Schoonmakend Nederland over RSO: "Voor dat geld kunnen wij het ook"

Voorzitter Piet Adema van Schoonmakend Nederland heeft gereageerd op de kostenvergelijking die accountantskantoor KPMG maakte over de Rijksschoonmaakorganisatie. In een met de nodige tamtam omgeven bericht: "Voor dat geld kunnen wij het ook."

De brancheorganisatie moest met lede ogen toekijken toen minister Lodewijk Ascher (PvdA) van Sociale Zaken en Werkgelegenheid in 2015 besloot tot inbesteden van de rijksschoonmaak. Daar lag aan ten grondslag dat hij vond dat de arbeidsomstandigheden van schoonmakers beter moesten. In 2018 kwam de RSO tot stand. Negen schoonmaakbedrijven voerden een bodemprocedure tegen de Staat over het ontstaan van de Rijksschoonmaakorganisatie. Zij vonden dat het Rijk de schoonmaakmarkt verstoort. “Dat hoort een overheid niet te doen."

RSO kost belastingbetaler structureel miljoenen extra

Dat vindt schoonmakend Nederland eigenlijk nog steeds. Sterker nog, de brancheorganisatie wil de inbesteding stoppen. Volgens Adema zijn er geen steekhoudende argumenten meer aan te voeren voor deze inbesteding. "Onze branche borgt dezelfde maatschappelijke doelstellingen als RSO. Sterker nog, naast baanzekerheid en gezonde arbeidsomstandigheden bieden wij als branche meer perspectief voor medewerkers dan het Rijk. Binnen en buiten de sector. Daarbij staat de inbesteding haaks op een rijksoverheid die goedkoper, flexibeler en efficiënter moet gaan werken. De RSO vergroot de collectieve sector en vernietigt banen in de private sector. De RSO kost de belastingbetaler structureel vele miljoenen per jaar extra."

Onmisbare rol

Adema vervolgt: "Onze schoonmakers spelen een onmisbare rol in iedere fase van ons leven, zelfs in de meest kritieke. Dat heeft corona eens en te meer duidelijk gemaakt. Om van toegevoegde waarde te zijn én te blijven, moet de markt zijn werk kunnen blijven doen. Sinds de introductie van de Code Verantwoordelijk Marktgedrag in 2011 heeft de branche grote stappen gezet. Er zijn inmiddels tal van goede voorbeelden van een uitstekende samenwerking in de keten tussen opdrachtgevers, opdrachtnemers en werknemers, zo laat ook de recente verkiezing van de Best Practice Award weer zien. Vandaag de dag is de schoonmaakbranche een volwassen branche die betekenisvol werk biedt aan een kleine 120.000 medewerkers. Een branche vol kansen en mogelijkheden."

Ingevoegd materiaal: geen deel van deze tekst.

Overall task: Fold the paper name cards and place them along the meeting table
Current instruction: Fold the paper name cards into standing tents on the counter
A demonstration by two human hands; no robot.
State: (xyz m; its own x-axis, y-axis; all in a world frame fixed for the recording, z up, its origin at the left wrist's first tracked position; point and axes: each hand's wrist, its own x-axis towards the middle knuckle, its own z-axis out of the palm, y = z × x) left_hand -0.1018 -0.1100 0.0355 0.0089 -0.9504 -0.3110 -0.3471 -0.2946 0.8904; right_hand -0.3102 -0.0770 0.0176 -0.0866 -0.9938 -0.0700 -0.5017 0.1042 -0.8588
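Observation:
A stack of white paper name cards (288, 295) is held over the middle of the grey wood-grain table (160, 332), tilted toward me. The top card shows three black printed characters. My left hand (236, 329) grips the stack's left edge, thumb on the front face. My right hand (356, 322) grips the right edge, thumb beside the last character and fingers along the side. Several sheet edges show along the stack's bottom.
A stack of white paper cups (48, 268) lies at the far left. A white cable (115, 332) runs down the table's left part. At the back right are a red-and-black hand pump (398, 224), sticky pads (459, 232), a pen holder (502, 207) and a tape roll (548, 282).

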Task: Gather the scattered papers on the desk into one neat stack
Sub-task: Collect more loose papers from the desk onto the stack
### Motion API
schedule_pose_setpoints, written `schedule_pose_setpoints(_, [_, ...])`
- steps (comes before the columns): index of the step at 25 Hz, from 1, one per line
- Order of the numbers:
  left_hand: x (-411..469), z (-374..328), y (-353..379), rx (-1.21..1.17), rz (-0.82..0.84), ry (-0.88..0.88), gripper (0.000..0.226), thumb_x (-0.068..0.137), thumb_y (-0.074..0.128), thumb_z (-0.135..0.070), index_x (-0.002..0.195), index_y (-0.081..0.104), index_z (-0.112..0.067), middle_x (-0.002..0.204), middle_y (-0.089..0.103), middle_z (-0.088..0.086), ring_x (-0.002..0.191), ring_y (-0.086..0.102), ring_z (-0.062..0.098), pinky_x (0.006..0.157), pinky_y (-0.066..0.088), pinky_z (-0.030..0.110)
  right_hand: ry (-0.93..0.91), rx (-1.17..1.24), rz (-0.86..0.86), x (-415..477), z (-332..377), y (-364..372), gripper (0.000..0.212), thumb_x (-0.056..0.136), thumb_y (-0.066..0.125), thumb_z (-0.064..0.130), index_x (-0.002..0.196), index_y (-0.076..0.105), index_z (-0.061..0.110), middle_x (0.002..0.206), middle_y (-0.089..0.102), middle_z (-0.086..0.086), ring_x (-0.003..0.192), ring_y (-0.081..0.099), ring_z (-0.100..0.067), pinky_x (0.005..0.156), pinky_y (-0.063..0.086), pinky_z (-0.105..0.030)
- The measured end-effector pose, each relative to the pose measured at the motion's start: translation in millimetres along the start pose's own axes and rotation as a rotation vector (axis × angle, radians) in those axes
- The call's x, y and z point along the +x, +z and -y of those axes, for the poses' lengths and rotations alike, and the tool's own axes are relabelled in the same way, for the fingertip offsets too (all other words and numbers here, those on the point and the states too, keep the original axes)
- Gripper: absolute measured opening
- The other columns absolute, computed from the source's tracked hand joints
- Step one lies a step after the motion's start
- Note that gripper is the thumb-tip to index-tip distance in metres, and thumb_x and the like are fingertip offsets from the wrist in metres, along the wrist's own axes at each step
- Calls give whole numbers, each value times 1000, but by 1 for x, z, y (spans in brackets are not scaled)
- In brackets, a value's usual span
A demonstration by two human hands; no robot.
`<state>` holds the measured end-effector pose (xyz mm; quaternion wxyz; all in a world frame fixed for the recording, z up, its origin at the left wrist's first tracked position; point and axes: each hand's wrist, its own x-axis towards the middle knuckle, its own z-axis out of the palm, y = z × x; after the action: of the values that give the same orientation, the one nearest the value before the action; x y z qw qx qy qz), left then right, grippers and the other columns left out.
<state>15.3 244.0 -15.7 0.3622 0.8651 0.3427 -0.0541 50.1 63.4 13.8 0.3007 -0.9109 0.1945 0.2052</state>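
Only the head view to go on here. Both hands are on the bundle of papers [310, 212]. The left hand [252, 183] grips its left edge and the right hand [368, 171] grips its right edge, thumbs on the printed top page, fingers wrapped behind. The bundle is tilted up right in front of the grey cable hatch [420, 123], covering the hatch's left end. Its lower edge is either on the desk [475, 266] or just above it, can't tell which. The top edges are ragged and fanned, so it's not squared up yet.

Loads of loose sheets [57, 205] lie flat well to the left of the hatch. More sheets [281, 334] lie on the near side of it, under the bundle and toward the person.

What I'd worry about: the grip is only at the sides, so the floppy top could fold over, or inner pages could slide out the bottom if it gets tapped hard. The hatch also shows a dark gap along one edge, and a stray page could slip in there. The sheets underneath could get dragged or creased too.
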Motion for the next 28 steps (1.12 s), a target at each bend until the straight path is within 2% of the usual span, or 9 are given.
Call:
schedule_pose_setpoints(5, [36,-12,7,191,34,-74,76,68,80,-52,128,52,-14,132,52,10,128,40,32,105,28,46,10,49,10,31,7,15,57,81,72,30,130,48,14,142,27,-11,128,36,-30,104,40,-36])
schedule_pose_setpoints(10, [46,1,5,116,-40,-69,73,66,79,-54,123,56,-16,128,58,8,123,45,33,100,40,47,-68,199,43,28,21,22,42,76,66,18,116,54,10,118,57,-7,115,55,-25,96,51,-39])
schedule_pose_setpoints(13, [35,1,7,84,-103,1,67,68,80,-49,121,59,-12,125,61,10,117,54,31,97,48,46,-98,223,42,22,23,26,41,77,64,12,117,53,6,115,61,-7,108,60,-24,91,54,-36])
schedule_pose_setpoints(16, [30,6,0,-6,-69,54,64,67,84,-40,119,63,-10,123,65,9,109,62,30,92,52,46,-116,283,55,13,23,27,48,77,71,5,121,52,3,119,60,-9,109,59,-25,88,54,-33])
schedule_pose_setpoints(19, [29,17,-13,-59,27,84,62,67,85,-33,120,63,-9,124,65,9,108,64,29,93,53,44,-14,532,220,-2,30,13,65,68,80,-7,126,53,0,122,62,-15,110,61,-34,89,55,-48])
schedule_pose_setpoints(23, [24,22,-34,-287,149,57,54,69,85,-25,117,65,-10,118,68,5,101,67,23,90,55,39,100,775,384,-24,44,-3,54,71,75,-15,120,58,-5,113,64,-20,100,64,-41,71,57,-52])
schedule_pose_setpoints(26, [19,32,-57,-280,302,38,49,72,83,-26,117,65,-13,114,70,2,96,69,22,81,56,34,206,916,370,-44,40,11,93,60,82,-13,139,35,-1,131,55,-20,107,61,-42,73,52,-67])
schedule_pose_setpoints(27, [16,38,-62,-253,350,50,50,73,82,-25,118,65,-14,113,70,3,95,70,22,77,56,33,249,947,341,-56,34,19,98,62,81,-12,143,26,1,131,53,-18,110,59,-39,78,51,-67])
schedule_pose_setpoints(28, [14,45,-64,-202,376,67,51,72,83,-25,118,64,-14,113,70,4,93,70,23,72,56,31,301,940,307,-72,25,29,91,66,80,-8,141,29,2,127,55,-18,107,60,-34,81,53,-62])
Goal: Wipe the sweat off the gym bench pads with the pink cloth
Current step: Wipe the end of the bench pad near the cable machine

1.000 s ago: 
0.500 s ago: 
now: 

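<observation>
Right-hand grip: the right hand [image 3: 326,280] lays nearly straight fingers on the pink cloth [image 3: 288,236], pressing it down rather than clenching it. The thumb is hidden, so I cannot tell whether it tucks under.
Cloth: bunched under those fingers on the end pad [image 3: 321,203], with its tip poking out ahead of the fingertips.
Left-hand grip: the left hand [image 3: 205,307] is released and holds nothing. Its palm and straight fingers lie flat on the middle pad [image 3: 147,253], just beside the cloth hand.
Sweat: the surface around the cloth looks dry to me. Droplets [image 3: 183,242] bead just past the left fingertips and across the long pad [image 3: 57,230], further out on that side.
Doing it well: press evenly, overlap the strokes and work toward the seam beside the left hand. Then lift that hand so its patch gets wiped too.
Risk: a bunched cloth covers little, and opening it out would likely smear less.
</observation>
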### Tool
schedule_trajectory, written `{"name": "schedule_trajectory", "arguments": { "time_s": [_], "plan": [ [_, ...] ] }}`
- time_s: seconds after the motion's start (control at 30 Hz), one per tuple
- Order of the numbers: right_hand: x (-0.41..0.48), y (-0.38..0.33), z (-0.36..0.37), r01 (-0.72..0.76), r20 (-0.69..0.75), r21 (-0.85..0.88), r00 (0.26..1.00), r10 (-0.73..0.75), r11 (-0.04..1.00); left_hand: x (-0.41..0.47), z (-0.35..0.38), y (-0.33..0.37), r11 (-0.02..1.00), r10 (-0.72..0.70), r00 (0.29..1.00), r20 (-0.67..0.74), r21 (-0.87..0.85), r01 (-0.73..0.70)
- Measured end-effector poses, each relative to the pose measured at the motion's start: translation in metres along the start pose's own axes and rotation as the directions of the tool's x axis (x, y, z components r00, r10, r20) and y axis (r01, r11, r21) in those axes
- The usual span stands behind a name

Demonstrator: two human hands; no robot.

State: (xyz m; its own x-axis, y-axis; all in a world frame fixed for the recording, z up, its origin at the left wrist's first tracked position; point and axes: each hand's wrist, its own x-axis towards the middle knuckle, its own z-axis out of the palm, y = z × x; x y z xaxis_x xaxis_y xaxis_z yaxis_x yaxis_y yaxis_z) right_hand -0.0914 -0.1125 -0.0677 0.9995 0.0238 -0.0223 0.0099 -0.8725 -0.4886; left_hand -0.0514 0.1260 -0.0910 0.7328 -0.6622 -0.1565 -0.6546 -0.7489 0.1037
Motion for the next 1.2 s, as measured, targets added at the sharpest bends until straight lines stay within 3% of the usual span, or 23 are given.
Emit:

RSO is zo'n 60 procent duurder

Adema ziet dan ook geen enkele reden meer voor het Rijk om inbesteding boven uitbesteding te verkiezen. "Al helemaal niet omdat inbesteding de belastingbetaler structureel vele miljoenen extra kost. De RSO is tot zo’n 60% duurder in vergelijking met de markt, zo hebben wij berekend." Hoe Adema tot deze berekening komt, wordt niet duidelijk. Hij vervolgt: "Dit terwijl een vrijwel budgetneutrale overname het doel was bij de inbesteding van de werkzaamheden. De kosten vallen onder meer fors hoger uit omdat in de businesscase totaal verkeerde aannames zijn gedaan. Het Rijk heeft jarenlang aanbesteed op de laagste prijs en kortlopende contracten. Dat ze nu bij inbesteding blijkbaar wél de portemonnee wil en kan trekken, is simpelweg niet eerlijk. Voor die prijs kunnen wij het ook. En – als specialist – ook beter."

Oproep betekent niet einde RSO

Adema denkt overigens niet dat zijn oproep het einde betekent van de RSO. "We roepen het Rijk op vooral uitbesteding aan de markt van professionele dienstverleners aan te moedigen. De schoonmaakbranche is cruciaal voor een gezonde, goed functionerende maatschappij. Het is een branche met bestaansrecht. Daar is iedereen, tot onze koning en demissionair premier aan toe, van doordrongen. Nu de kamer nog."